* Instructions for the task: Only the lines of the data below from the one with "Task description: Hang" through the one with "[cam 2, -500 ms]" are wanted. Repeat them exactly.

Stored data

═══

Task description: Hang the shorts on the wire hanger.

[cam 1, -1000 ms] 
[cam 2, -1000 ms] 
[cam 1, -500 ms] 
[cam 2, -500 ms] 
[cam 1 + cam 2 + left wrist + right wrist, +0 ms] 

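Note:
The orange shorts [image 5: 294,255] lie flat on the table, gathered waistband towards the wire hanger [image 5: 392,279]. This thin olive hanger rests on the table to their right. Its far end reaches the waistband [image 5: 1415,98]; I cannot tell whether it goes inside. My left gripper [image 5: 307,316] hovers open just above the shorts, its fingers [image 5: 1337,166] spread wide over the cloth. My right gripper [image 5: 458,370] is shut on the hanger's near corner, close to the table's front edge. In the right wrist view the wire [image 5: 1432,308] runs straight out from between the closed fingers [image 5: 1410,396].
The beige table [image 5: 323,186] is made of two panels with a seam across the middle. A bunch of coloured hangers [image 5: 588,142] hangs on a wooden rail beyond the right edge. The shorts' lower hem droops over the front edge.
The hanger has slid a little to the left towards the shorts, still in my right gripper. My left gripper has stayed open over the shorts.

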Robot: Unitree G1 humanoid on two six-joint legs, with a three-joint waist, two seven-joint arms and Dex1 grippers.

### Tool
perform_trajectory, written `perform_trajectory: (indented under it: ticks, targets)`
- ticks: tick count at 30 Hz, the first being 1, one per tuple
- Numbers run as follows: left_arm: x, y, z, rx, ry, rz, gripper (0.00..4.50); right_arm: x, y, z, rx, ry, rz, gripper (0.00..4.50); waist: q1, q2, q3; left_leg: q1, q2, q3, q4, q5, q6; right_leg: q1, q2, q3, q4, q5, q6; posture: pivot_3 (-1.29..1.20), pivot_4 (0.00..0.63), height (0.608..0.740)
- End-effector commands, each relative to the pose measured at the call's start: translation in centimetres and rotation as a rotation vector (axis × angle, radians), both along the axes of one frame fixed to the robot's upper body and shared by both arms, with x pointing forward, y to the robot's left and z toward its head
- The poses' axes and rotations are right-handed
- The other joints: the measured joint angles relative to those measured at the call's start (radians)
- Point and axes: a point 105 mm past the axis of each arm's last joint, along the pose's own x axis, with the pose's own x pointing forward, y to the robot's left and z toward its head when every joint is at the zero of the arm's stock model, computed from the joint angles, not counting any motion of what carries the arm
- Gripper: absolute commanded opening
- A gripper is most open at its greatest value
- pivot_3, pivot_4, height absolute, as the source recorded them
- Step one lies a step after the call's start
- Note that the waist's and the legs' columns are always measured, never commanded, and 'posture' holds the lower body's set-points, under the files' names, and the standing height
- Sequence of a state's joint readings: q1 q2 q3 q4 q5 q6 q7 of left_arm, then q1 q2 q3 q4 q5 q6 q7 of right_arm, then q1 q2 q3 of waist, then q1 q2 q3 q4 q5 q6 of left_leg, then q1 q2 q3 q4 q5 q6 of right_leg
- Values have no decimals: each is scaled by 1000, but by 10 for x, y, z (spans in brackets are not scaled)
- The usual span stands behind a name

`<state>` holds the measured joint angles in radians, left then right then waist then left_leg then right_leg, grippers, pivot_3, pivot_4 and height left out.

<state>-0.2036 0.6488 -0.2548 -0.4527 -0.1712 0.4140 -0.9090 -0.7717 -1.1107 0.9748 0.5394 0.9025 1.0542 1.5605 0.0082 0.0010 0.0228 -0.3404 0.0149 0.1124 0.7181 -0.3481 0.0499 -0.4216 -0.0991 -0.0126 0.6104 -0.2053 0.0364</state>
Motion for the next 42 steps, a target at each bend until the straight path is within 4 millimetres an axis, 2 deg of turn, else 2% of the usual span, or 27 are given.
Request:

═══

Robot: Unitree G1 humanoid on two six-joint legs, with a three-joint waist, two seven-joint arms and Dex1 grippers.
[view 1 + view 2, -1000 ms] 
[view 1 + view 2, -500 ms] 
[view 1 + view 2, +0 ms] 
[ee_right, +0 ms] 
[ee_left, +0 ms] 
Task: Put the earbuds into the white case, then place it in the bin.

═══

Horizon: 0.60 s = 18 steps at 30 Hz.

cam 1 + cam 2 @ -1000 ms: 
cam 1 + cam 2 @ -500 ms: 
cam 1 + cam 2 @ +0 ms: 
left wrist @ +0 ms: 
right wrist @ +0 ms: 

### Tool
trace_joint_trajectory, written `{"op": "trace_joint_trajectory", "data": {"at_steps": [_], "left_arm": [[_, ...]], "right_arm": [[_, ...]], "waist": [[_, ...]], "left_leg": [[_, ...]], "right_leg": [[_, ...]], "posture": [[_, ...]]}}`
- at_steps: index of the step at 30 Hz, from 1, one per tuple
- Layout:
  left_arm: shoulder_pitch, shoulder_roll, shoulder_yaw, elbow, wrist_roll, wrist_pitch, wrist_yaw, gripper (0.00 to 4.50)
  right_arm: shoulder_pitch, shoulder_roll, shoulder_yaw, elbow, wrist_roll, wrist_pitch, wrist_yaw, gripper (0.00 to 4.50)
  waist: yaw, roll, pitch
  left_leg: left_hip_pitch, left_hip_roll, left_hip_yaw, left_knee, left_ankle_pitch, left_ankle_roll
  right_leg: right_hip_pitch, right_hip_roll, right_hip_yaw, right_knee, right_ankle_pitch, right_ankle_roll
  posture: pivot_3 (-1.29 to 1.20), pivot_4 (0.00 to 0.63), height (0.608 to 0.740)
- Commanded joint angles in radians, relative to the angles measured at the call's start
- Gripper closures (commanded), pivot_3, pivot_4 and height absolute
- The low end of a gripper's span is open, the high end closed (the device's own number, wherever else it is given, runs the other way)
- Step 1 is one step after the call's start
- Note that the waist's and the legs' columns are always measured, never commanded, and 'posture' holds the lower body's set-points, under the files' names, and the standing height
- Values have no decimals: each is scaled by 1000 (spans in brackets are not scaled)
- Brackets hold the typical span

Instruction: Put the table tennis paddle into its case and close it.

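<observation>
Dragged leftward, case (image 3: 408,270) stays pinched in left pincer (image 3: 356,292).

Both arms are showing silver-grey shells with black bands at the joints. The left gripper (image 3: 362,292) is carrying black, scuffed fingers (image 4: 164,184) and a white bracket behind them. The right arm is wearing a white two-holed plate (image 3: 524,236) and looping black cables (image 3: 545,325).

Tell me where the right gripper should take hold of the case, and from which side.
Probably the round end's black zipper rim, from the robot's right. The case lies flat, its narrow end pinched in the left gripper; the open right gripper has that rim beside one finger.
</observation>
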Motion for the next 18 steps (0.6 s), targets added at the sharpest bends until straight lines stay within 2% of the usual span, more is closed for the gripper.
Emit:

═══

* Exercise result:
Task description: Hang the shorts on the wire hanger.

[cam 1, -1000 ms] 
[cam 2, -1000 ms] 
[cam 1, -500 ms] 
[cam 2, -500 ms] 

There is no additional output for this exercise.